GamesBeat: The business patterns that you’ve seen after the pandemic, is there anything very different going on right now?

Angely: We’re still very busy. That’s why we’re opening new studios. We need the extra capacity and extra people. We need to be able to tap into new talent pools, like in Poland. The pandemic was two crazy years for video games. After that, our partners have had to go back to a new reality. It’s true that less projects have been greenlighted after the pandemic. Nevertheless, it’s still going to be a good year for us. We’re seeing more and more projects since the beginning of the year now.

GamesBeat: Does the game industry feel like it’s in a downturn or a recovery right now? Can you tell from your perspective?

Angely: I feel like now we’re entering a full recovery mode. There are big games coming. The forecasts are very good for them. We’ve seen the amazing success of Baldur’s Gate. The numbers for our clients are looking to be much better since the beginning of the year. More and more players in territories like Southeast Asia, where we are. We have a headquarters in Singapore, 1,000 people in Vietnam, 100 people in Malaysia. We’re seeing more gamers and more spending.

We’re also looking closely at South America. We don’t have any studios there, but there’s a big talent pool. The gamer population is growing very rapidly. We still have markets that are growing. India is also growing. The recovery is looking good. Our clients are in better shape after restructuring since the beginning of the year.
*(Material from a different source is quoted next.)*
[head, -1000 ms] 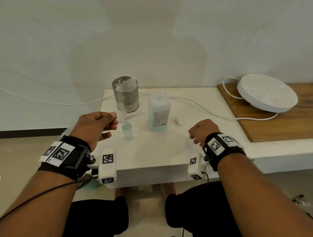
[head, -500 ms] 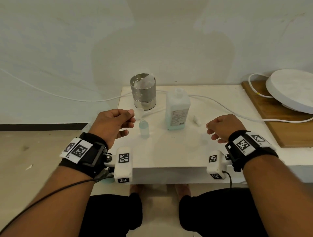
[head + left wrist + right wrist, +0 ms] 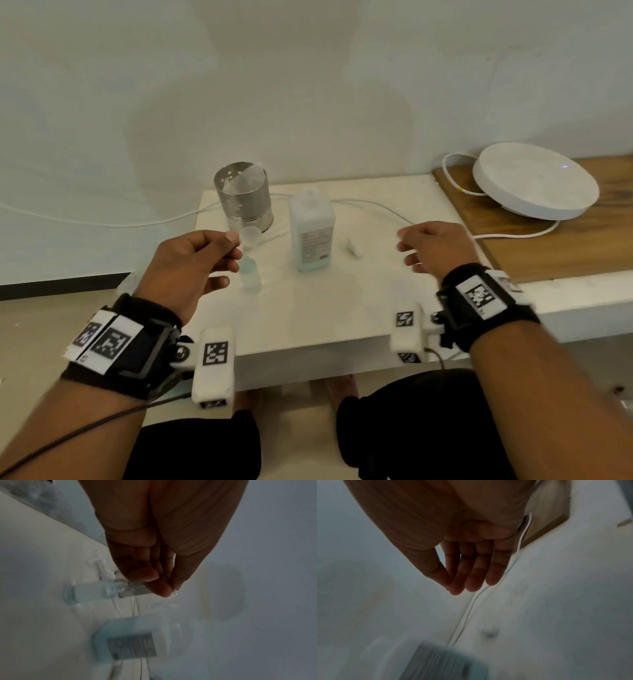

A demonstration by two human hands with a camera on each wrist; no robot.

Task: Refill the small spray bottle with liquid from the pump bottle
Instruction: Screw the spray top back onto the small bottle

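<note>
Standing upright on the white table [image 3: 342,308], the small spray bottle [image 3: 249,277] sits just right of our left hand [image 3: 191,267], whose thumb and forefinger pinch a thin clear tube [image 3: 177,600]. The pump bottle [image 3: 311,233] stands behind it, uncapped. Our right hand [image 3: 433,248] hovers with fingers relaxed and spread, holding nothing, well right of both bottles. Bare tabletop lies between our hands, out to the near edge.

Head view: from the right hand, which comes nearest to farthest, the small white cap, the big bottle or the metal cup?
From the right hand:
1. Small white cap, just to its left.
2. Big bottle, mid-table.
3. Metal cup, back left.
</note>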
GamesBeat: I do get the sense that the industry is more stable right now. One guy I recently talked to aggregates job openings from 732 game companies and puts them in a Google spreadsheet so people can look up jobs that are available. He calculated that there are about 14,000 job openings right now, and that’s been stable for the last five or six weeks. To him it means that even if some jobs end, there are jobs replacing them. It’s better when things were on a downswing.

Angely: For us, we still have 200 openings on our website. We’re still growing. We’re seeing more and more projects getting the green light. You need more and more time to create games now. Extra resources like what we offer can help to bring down that time. By using our programmers, it helps to quickly bring things to market like remakes and remasters and new versions for new platforms.

The Virtous office in Black Shamrock, Ireland.
The Black Shamrock Virtous office in Dublin, Ireland.

GamesBeat: Can you tell whether AI is going to make a difference as far as requiring more people or less people?

Angely: In some areas, like concept art, AI is very capable. When is it going to be able to create a complex 3D model? I don’t know. For the engineering side, it’s a big help, but I don’t see it as replacing anyone. It’s more about making better and more efficient code. We believe that technology is always at its best working together with people. AI alone, we don’t see how that can work. The combination of good people, good training, and good AI together should benefit the industry by resulting in more content and better content.